■生爪剥がされ髪を抜かれ天界を追放
アマテラスが天岩戸(あまのいわと)から出てきて、世界には平和が戻った(そのトンデモない経緯は前回記事参照)。問題はスサノオの処遇だ。
「あんなヤツ、殺してしまえばいいのよ!」
あれだけかばっていたのはどこへやら(第4回中編参照)、気性の荒いアマテラスは、それくらいのことを考えたであろう。だが、スサノオはアマテラスの弟神である。しかも乱暴者の大男。だれが手を下せるというのだろう。
「そこまですることは……」
高天原(たかまがはら)の神々は、そう言ってアマテラスをなだめたかもしれない。とはいえ、このままスサノオを許してとどめておけば、また何をしでかすかわからない。
「ここは、地上へ追放ということで」
「ふん、しかたないわね。でも、ただ追い払うだけじゃ、わたしの気はすまないわよ」
そこでスサノオは、ひげと手足の爪を切って地上へと降ろされた―─。
と、これは『古事記』の描写だ。『日本書紀』では「髪と手足の爪を抜いて」とある。ひげと爪を切るだけでは、ただサッパリと身づくろいさせただけだ。罪をつぐなうという意味では、「引き抜いた」とする方が正解だろう。
■兄神ツクヨミと同じく食料の女神を斬殺
頭に毛はなく、手の爪も足の爪もはがされたスサノオは、大宜都比売(おほげつひめ)という女神のところに行って食料を求める。心やさしいオホゲツヒメは、鼻や口、お尻の穴から食材を取り出して料理をする。だが、スサノオは感謝するどころか、激怒しはじめた。
「オレにそんな趣味はない!」
とばかりに、オホゲツヒメを殺してしまった。
この場面は『古事記』に記されているものの『日本書紀』にはない。ただ第三回で紹介したように、『日本書紀』にはツクヨミのエピソードとして同じような話が登場する。

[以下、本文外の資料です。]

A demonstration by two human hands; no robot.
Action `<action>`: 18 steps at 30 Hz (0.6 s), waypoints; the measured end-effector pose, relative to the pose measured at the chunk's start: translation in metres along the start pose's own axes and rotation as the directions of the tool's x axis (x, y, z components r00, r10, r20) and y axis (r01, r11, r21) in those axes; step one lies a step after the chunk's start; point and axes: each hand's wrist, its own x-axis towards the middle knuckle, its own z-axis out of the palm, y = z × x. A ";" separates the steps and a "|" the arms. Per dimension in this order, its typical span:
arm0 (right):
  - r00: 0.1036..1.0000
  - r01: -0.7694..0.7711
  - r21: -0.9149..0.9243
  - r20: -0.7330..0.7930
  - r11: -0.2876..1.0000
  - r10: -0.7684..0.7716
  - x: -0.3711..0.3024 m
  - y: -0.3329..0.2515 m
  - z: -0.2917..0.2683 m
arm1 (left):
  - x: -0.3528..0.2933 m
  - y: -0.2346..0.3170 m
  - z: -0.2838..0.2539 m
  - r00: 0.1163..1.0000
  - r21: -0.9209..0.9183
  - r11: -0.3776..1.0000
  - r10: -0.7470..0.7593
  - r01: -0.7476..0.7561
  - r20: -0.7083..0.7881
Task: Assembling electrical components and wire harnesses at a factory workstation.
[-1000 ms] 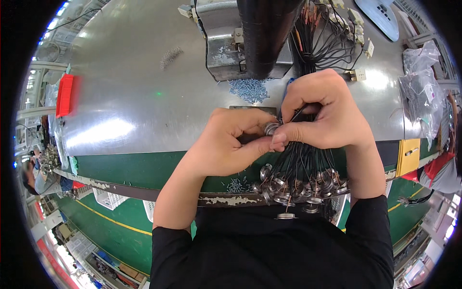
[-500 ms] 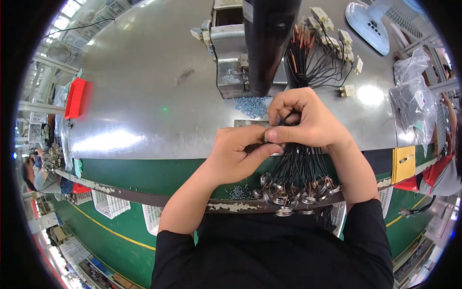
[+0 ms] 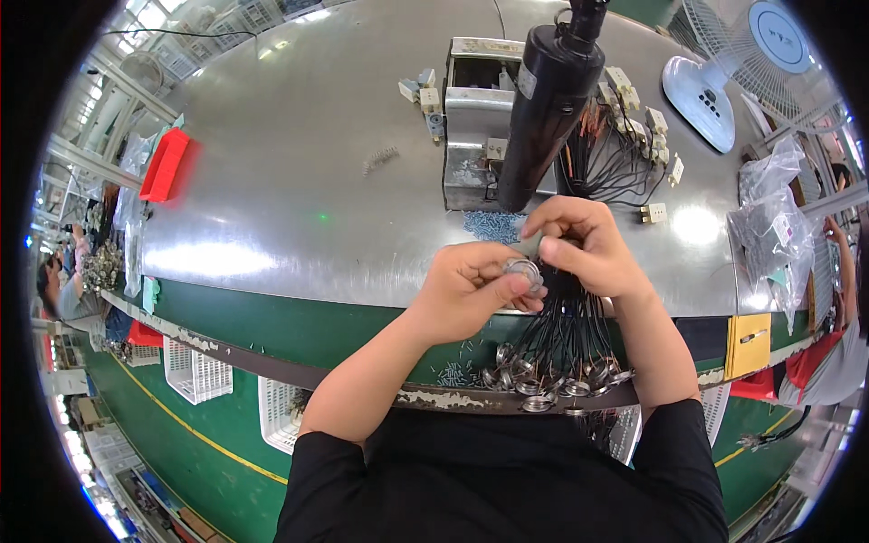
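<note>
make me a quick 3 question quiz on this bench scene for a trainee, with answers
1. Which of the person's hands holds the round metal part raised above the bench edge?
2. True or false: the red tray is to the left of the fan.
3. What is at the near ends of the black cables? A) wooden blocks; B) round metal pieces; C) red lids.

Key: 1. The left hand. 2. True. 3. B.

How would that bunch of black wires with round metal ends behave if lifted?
The black wires would probably flop, since they look thin and fan out loosely. The round metal ends look solid, so they may swing heavily. Crowded together, they could also tangle.
</note>
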 end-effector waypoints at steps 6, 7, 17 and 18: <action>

「吐いたもん食わせんな!」とブチ切れたツクヨミは「咀嚼(そしゃく)マニア」でなかったし、スサノオも田んぼで盛大に脱糞したくせに「スカトロジスト」ではなかった。あわれなのはツクヨミに斬殺された保食神(うけもちのかみ)であり、スサノオに殺されたオホゲツヒメである。
ただ、足に爪のない状態では踏ん張りが聞かず、手の爪がなければ剣を握ることもむずかしい。ということは、この「オホゲツヒメ斬殺事件」を起こした時には、すでに爪が生えそろっていたことはたしかだ。二つに裂けば二匹になるプラナリアとまではいわないが、その再生能力は、さすが神様である。
■地上に降りたスサノオが遭遇したのは…
高天原を追放されるぐらい乱暴狼藉を働き、最後の最後まで女神に難癖をつけて殺してしまうという悪行をはたらいたスサノオだが、地上に降りると一転して英雄的な活動が目立つ。それが「八岐大蛇(やまたのおろち)退治」の神話である。
高天原、つまり天界から地上世界へと追放されたスサノオが降り立ったのは、出雲国(いずものくに)の肥河(ひのかわ)の上流にある鳥髪(とりかみ)。肥河は現在の島根県・出雲平野を流れる斐伊川(ひいがわ)であり、鳥髪はその源流部、鳥取県と島根県の県境にそびえる船通山(せんつうざん)のふもとである。
そこでスサノオは、老夫婦が若い娘を間において泣いているのを見る。
「ええい! うっとうしい!」
いままでのスサノオなら、そういって斬り殺したかもしれない。だが、すでに改心していたのか、スサノオはやさしく声をかけて事情をたずねる。するとおじいさんは「わたしの名はアシナヅチ、妻はテナヅチ、娘はクシナダヒメと申します」と話しはじめた──。